EXERCISE DETAILS >> With both ends included, repeat exactly the lines of the entries below from the one containing "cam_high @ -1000" down to the one containing "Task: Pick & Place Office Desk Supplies", and no others.

WORKING DATA >>
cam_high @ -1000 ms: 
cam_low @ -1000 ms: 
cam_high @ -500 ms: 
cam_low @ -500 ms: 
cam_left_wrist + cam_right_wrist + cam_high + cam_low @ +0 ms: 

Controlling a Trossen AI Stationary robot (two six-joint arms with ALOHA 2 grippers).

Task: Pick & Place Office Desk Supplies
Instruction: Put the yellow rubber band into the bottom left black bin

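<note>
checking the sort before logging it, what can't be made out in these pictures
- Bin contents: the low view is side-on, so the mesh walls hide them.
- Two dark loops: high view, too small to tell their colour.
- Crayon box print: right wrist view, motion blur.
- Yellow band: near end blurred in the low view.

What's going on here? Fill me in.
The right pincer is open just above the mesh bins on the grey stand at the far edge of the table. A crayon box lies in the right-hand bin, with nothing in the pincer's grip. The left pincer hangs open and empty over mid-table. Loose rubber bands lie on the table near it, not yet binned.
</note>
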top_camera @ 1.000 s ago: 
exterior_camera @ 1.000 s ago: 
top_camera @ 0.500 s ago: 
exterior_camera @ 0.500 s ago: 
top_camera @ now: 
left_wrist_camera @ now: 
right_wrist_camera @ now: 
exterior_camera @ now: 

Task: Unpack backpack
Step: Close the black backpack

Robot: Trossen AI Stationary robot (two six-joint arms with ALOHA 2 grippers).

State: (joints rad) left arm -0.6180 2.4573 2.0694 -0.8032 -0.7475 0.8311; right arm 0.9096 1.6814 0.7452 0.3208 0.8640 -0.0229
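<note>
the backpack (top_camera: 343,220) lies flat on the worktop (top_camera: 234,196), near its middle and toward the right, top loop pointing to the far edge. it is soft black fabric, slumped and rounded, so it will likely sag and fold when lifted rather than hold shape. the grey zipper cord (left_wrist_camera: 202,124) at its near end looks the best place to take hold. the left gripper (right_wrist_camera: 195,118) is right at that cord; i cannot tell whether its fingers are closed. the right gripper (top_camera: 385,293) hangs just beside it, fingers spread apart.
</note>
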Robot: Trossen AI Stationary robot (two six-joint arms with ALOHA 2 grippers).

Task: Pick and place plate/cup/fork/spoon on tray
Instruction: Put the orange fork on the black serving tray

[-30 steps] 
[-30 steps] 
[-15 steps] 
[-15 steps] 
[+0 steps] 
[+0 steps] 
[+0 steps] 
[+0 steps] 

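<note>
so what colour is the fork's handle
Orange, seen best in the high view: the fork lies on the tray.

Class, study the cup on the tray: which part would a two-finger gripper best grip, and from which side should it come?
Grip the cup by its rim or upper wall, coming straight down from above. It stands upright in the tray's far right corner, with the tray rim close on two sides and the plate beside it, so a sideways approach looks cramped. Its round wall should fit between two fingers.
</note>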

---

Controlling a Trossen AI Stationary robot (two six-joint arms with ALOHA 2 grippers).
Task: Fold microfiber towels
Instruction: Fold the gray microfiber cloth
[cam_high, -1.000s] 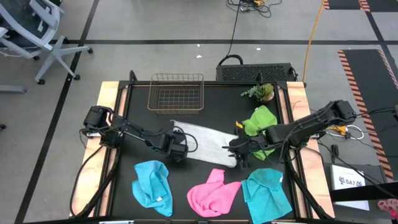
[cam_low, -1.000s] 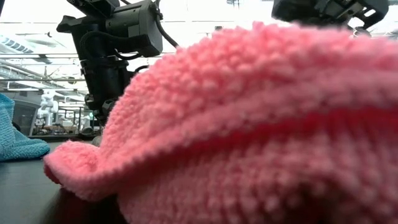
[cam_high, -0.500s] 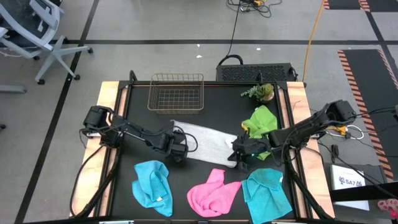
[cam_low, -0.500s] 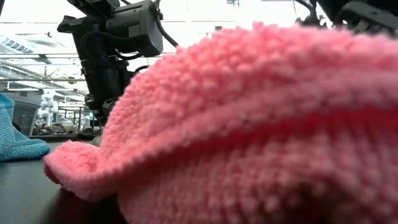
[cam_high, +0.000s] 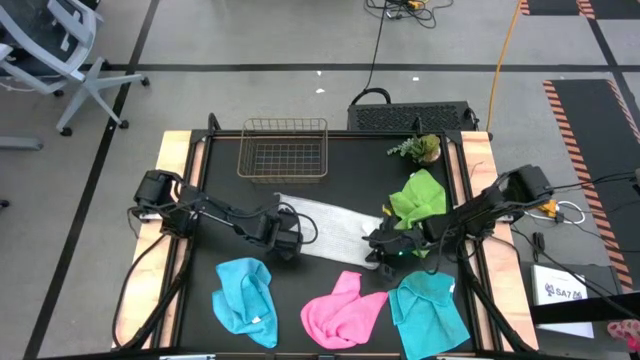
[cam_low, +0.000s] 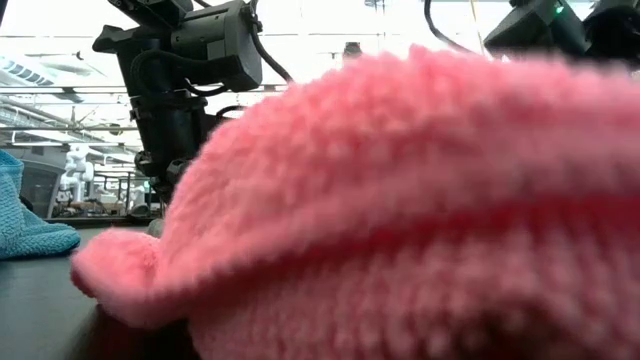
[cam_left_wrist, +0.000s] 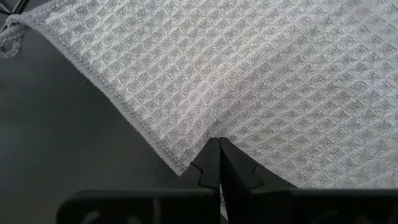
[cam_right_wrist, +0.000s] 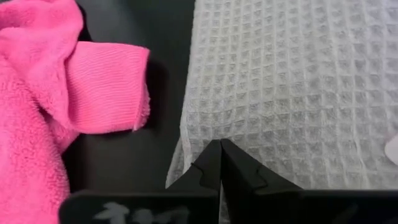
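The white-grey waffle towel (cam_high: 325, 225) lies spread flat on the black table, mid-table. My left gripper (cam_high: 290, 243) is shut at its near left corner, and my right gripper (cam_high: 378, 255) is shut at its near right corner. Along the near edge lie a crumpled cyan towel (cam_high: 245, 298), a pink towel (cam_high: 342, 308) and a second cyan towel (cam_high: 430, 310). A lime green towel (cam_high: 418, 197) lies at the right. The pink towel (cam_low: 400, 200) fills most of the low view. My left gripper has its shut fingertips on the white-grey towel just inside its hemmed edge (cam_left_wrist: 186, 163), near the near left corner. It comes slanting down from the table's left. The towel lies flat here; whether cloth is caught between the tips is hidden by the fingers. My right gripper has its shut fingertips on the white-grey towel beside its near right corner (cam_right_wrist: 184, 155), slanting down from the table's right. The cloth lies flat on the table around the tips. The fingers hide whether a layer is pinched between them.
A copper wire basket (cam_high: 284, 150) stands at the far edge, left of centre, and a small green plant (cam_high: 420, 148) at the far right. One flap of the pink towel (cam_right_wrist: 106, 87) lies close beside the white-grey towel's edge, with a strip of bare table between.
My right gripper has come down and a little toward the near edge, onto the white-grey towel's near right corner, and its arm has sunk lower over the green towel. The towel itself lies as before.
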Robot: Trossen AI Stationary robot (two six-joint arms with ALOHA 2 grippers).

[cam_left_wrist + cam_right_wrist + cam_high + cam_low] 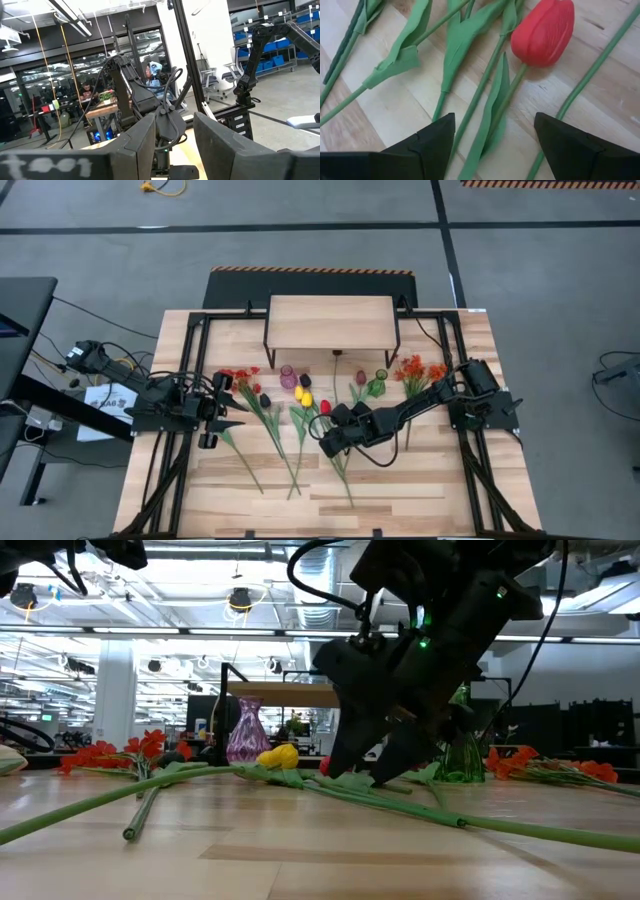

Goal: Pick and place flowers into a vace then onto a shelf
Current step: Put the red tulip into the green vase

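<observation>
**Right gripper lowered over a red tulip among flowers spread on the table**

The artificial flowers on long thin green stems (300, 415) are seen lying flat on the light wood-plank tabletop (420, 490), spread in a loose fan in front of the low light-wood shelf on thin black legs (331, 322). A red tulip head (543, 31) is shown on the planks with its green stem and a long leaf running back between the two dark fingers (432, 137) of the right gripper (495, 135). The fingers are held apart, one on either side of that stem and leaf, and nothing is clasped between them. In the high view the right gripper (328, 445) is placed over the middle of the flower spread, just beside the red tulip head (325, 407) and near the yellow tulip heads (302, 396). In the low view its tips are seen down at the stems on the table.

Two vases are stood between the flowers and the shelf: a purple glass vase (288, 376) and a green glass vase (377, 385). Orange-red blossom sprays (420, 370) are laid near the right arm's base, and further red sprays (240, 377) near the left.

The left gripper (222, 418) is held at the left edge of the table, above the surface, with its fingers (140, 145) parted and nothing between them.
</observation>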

SOLUTION >>
cam_high @ -1000 ms: 
cam_low @ -1000 ms: 
cam_high @ -500 ms: 
cam_low @ -500 ms: 
cam_left_wrist + cam_right_wrist + cam_high + cam_low @ +0 ms: 

Controlling a Trossen AI Stationary robot (two six-joint arms with ALOHA 2 grippers).

Task: Pick & Place Office Desk Supplies

This exercise has nothing further to it.